Onset and Time Course
Mild cognitive impairment was found already at the time of diagnosis in some patients in an incident cohort of PD.10 There is some evidence that dementia is merely a progression of this early cognitive impairment,24 while other evidence suggests a different profile in PD-D and non-demented PD patients.25 Epidemiological studies suggest that dementia usually develops years after the onset of motor symptoms. This could be a methodological bias however, since patients with early dementia may be excluded due to subjects not fulfilling PD criteria.
The onset is insidious. In one prospective study, the mean annual decline on the MMSE during 4 years was 1 point in non-demented and 2.3 points in the PD-D group, the latter figure being similar to the decline observed in patients with AD.26 A similar rate of decline was reported in another longitudinal study, mean decline in MMSE over 2 years was 4.5, and comparable to that seen in patients with DLB, with a mean decline of 3.9 points.27
The majority of studies on cognitive function in patients with PD have reported on non-demented patients or on non-selected groups including those with dementia. A wide variety of cognitive impairments have been reported, even early in the course of the disease, including memory, visuospatial function, and executive function.28–33 Although the latter deficits are often described as dominating the cognitive profile, there is some evidence of heterogeneity, with some patients expressing an amnestic profile, while others present with a predominantly dysexecutive or mixed profile.32 There is some indication from prospective studies that executive deficits may be the more important predictors of subsequent decline.34, 35 However, the relationship between initial deficits and subsequent profile of dementia has not been clearly established. Therefore, this review was restricted to studies that report explicitly on cognitive function in groups of PD patients with dementia. Most studies included patients with mild or moderate dementia, with little published evidence on the cognitive manifestations of more severe PD-D. Unless clearly stated, the evidence reviewed relates only to the profile of cognitive impairment in mild-moderate PD-D. Comparative studies considered in this review successfully matched dementia groups on the basis of an extended mental status examination (e.g. Dementia Rating Scale [DRS]), or clinical rating of dementia severity.
Most of this review focuses on cognition defined in terms of primary domains. However, some caution must be exercised, as terms such as “attention ” and “executive function ” has been used interchangeably in different studies. Many neuropsychological tests tap a number of different domains, and patients may perform poorly on a given test for different reasons. Unfortunately, most published studies have not employed tests that permit the underlying cognitive processes to be defined in detail.
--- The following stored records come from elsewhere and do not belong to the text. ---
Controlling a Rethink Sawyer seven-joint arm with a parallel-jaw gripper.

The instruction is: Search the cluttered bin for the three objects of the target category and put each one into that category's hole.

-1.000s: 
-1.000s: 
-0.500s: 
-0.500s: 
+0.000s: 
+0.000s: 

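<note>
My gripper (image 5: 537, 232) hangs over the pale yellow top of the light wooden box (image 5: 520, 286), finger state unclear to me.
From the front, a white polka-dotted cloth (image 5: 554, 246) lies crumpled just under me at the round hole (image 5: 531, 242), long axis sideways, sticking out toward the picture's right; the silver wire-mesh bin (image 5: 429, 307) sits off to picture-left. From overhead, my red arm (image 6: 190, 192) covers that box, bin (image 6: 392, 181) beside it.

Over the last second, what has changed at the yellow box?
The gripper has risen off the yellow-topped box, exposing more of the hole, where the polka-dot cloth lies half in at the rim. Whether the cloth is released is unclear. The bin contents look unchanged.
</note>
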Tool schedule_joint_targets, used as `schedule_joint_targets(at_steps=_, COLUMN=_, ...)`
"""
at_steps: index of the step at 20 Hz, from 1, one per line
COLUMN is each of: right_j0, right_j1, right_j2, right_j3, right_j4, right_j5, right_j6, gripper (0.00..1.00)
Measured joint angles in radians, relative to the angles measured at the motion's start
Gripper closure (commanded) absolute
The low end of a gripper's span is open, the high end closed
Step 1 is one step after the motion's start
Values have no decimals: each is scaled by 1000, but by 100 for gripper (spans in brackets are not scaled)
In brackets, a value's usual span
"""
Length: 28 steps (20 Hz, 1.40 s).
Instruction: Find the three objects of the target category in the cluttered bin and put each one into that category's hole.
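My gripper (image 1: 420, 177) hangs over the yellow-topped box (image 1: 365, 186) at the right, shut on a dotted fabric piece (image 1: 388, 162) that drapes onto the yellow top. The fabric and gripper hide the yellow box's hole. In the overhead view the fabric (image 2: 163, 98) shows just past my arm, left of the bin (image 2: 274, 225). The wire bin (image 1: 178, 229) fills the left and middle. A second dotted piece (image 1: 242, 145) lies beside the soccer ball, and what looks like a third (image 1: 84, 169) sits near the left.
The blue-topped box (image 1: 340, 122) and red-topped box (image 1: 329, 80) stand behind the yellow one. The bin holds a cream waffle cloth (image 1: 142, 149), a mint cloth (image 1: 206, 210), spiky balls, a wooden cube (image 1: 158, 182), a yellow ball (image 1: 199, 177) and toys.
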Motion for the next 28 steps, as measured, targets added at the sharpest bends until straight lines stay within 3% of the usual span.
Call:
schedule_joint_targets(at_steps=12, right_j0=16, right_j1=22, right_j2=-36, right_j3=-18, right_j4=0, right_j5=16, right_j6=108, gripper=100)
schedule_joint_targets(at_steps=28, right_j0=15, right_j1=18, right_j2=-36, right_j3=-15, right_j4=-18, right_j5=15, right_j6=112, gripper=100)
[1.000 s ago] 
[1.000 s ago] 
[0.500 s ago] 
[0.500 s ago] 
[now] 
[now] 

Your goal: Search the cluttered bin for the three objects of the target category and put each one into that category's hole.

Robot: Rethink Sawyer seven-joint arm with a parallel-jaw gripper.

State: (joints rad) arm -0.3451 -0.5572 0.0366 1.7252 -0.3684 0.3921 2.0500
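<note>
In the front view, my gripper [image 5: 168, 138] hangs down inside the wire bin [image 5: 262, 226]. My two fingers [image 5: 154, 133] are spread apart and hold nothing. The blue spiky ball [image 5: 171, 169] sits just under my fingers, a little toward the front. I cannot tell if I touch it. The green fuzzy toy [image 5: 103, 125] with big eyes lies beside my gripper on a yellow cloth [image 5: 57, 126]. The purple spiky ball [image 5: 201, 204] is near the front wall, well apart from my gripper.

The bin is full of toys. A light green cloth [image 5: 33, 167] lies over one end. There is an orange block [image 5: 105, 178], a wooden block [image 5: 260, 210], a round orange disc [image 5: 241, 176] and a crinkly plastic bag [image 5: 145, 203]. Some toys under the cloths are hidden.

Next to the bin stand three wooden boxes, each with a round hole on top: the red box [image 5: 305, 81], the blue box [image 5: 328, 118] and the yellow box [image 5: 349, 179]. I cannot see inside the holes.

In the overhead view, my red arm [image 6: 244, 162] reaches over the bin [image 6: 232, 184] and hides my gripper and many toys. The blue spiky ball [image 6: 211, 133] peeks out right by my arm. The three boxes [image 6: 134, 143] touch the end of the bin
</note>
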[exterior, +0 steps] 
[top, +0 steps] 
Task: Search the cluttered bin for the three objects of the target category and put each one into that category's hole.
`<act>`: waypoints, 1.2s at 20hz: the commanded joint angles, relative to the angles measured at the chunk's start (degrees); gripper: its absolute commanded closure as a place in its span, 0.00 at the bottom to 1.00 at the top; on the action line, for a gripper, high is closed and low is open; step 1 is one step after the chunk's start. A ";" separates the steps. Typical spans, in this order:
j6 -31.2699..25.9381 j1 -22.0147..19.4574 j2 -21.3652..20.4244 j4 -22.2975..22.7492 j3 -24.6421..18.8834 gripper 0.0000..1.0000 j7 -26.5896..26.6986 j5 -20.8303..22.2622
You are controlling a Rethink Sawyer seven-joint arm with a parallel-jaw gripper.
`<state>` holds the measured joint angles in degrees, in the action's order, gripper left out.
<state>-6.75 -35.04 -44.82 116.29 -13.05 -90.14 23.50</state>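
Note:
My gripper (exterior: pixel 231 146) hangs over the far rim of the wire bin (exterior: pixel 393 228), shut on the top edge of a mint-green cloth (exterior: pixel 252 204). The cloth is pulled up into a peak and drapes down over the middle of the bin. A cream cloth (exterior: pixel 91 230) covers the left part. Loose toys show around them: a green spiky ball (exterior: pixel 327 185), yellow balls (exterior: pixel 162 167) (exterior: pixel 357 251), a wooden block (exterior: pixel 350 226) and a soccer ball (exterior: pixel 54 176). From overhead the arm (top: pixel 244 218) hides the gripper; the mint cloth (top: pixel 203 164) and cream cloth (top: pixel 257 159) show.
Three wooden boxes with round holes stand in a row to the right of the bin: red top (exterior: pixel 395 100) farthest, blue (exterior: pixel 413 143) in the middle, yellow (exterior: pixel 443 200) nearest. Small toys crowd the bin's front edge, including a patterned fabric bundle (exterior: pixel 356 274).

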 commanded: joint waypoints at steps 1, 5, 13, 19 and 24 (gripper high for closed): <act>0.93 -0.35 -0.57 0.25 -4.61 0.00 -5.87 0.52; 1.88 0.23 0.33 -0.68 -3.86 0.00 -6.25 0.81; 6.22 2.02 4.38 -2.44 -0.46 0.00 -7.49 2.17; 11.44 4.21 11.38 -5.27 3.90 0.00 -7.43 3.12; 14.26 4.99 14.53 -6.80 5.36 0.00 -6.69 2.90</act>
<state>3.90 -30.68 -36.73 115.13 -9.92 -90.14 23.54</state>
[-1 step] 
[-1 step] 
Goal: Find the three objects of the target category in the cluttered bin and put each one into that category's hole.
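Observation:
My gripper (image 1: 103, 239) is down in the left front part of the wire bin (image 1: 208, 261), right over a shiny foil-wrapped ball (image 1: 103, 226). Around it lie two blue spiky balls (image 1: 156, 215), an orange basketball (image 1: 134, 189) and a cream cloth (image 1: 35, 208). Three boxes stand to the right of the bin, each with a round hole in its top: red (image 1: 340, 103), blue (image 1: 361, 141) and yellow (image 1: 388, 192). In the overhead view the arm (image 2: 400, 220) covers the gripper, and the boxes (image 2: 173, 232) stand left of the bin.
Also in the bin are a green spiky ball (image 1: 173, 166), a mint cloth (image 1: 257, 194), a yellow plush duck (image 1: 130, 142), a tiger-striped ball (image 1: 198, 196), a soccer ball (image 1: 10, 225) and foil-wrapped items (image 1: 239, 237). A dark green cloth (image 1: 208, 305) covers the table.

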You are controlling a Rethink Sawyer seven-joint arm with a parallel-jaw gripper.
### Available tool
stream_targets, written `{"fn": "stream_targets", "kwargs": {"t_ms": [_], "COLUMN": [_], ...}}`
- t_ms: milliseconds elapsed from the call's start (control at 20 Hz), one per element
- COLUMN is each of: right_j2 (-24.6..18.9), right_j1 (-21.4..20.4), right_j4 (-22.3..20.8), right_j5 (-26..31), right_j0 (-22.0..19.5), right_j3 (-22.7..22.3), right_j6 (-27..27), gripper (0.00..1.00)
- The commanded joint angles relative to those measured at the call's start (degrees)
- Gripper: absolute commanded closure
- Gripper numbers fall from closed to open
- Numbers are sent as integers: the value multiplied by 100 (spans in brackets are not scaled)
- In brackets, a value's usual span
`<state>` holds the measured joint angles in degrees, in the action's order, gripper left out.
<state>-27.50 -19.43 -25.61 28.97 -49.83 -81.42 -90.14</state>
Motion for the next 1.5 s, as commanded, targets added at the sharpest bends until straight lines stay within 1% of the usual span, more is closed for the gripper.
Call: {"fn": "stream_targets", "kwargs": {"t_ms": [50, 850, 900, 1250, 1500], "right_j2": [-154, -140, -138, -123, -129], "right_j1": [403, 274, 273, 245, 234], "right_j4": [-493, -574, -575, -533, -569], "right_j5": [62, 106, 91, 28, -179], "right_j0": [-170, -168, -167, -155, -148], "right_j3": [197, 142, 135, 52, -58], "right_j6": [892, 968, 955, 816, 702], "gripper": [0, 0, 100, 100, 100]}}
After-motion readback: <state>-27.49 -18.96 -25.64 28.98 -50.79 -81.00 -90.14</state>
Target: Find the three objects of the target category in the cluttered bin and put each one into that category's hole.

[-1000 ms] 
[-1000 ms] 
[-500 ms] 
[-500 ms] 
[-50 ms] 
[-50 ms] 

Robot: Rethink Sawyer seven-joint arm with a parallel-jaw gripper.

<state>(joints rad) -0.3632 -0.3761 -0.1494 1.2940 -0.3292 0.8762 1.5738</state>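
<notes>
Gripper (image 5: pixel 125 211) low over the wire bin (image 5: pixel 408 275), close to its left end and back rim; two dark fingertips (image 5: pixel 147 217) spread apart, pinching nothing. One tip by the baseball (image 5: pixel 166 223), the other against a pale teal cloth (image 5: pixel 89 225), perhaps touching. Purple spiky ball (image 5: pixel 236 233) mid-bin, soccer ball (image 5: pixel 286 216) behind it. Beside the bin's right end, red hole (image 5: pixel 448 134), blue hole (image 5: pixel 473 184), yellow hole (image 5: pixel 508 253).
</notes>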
Assessment of attention has typically employed composite tasks that confound attention and vigilance with motor speed and working memory, such as the DRS Attention subscale. Deficits on this scale are reliably shown in PD-D, although these tend not to be distinguishable in severity from those in patients with DLB or AD.36–39 Differential impairments have been found in some studies using other measures. In one, a test involving letter cancellation revealed that PD-D and DLB groups were not only slower than a group with AD, but also showed more errors.40 Another study employing a composite index of attention also showed a greater deficit in PD-D than AD.41 Finally, in one of the most detailed investigations, attention was measured in terms of variability in performance over time in a series of reaction time tasks.42 This showed increased variability in both PD-D and DLB groups relative to controls and patients with AD. Clinically, 29% of the PD-D patients showed evidence of attentional fluctuation compared to 42% of those with DLB. On the basis of these studies, it can be concluded that attention is impaired in PD-D and may fluctuate, more so than in AD.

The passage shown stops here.